No, what is objected to is the idea that global warming will be catastrophic unless we do something about it now that involves a complete abandonment of affordable energy and a return to central planning. As Margaret Thatcher, who was the first world leader to express concern about global warming, said, global warming is proving to be “a marvelous excuse for international socialism.” It’s that excuse angle that is the crux of the matter. Things are being exaggerated, as the British High Court found with Al Gore’s film, in the name of this realignment. That’s where conservatives see the penny disappearing in this particular game of three-card monty, and they need to call foul when they see it.

Moreover, as Jim concedes, the American public’s worries about global warming are skin deep. In point of fact, when you get a bunch of Americans together and the facts are explained to them, they tend to become more skeptical, as happened with even with the Manhattan elite at the IQ2 debate last year, where an audience that was going to vote against the motion “Global warming is not a crisis” voted for the motion after hearing the arguments. The swing was 30 points.

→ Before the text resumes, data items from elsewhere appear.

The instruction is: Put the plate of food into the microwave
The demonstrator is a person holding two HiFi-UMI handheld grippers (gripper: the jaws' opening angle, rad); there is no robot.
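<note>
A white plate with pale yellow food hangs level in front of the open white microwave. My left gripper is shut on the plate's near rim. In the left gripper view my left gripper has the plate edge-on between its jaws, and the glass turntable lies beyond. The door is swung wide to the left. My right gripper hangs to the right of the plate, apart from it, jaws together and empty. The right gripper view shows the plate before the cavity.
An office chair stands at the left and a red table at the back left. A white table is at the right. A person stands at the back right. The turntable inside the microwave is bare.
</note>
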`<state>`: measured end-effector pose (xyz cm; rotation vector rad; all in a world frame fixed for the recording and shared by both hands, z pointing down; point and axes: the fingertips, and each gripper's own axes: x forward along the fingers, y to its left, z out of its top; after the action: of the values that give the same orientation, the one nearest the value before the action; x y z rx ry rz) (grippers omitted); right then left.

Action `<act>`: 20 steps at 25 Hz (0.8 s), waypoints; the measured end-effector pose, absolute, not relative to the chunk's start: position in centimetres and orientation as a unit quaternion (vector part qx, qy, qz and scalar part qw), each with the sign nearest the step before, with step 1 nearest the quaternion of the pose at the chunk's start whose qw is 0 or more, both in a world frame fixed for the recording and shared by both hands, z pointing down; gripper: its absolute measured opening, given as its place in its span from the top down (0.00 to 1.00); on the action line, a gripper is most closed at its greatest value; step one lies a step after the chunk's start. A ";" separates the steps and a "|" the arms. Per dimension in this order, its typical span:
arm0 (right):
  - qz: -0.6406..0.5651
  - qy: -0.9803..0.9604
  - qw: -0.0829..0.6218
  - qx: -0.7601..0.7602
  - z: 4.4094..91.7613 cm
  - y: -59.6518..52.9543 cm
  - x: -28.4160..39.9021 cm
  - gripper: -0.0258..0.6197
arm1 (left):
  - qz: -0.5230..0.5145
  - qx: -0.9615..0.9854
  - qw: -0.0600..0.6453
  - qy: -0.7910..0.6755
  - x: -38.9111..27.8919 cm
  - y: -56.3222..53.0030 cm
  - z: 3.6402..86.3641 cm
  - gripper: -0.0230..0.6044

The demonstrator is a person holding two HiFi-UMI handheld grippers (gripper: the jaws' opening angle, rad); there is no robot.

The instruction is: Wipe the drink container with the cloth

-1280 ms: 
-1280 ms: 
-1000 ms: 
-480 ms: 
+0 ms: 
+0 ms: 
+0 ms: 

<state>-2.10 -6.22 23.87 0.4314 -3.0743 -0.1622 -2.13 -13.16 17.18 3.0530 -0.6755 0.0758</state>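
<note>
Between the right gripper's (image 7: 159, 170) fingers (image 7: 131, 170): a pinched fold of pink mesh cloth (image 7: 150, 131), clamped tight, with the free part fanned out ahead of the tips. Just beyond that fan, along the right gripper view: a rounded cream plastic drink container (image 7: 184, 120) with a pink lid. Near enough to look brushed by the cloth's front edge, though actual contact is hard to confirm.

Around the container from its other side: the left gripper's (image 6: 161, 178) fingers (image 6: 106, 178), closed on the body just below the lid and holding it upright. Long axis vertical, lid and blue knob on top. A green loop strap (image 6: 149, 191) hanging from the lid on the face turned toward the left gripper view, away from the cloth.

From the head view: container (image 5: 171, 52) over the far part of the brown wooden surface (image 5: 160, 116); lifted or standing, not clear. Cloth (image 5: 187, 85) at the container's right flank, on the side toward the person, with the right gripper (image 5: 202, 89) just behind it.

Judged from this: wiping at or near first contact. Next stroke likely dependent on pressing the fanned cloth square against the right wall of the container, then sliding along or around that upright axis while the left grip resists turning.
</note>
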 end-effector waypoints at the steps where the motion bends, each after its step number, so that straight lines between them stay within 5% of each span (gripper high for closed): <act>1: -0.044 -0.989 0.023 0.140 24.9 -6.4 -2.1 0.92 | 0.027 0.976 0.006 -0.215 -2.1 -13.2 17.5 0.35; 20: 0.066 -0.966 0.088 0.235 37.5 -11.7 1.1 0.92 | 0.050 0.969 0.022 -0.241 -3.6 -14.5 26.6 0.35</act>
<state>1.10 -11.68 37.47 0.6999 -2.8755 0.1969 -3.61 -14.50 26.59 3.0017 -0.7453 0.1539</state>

So the evidence is against Jim’s contention that, “If you put the finest skeptical scientists and researchers from the Competitive Enterprise Institute and American Enterprise Institute into a room with a couple hundred Americans, and let them talk until they’re blue in the face, I’m not sure how much you would move the dials.” They quite clearly do move the dials, significantly, if the dials are measuring government action, which is all a Presidential candidate should be talking about. If National Review would like to sponsor such an event to test Jim’s contention I know Chris Horner for one is biting at the bit.

So if a generic candidate (Republican or Democrat) who is opposed to significant government action on global warming allows his or her opponent (Democrat or Republican) to say, “The world is heating up, we must cut emissions now,” then they must call them on it. They must call attention to the exaggerations and the hyperbole that surrounds the issue, cut through the PR fog and concentrate on the issue and what fast and deep emissions reductions really mean to Americans and the world: less growth, lower living standards, higher unemployment, more poverty, more death. Conceding that argument is, to my mind, not just bad politics but positively immoral.

Yes, there’s a good argument that technology will make the question moot in the end, but not in the short term, and that is where the battle is being fought right now. There are a host of no-regrets policies like those Jim Manzi has outlined that can help, but any concession to the idea that deep and fast emissions reduction is necessary is a concession to central control of the economy in the name of an exaggerated threat. Any candidate who does that deserves opprobrium.